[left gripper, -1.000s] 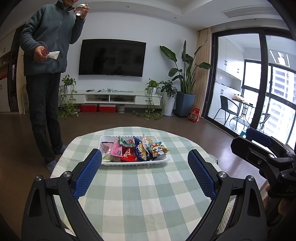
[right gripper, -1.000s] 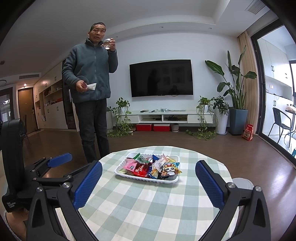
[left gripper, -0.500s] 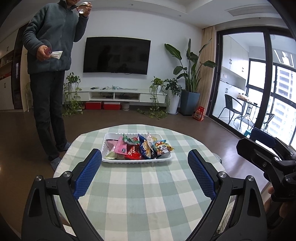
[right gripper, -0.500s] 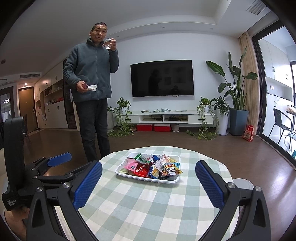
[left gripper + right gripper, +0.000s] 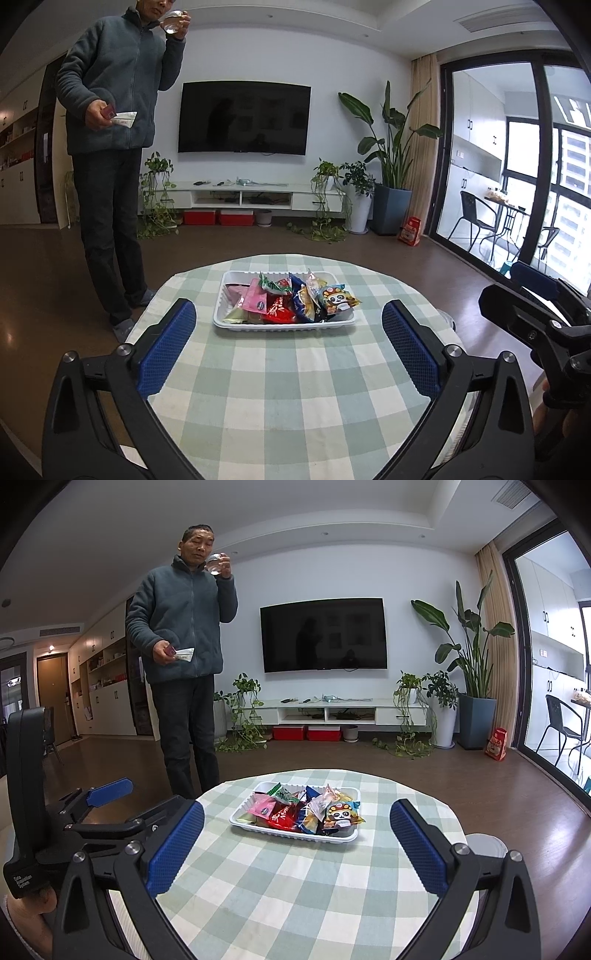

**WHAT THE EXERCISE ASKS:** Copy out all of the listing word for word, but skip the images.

**FINAL ANSWER:**
[left gripper, -1.000s] 
[right gripper, -1.000s] 
[left gripper, -0.500s] 
[right gripper, -0.500s] 
[left gripper + right gripper, +0.000s] 

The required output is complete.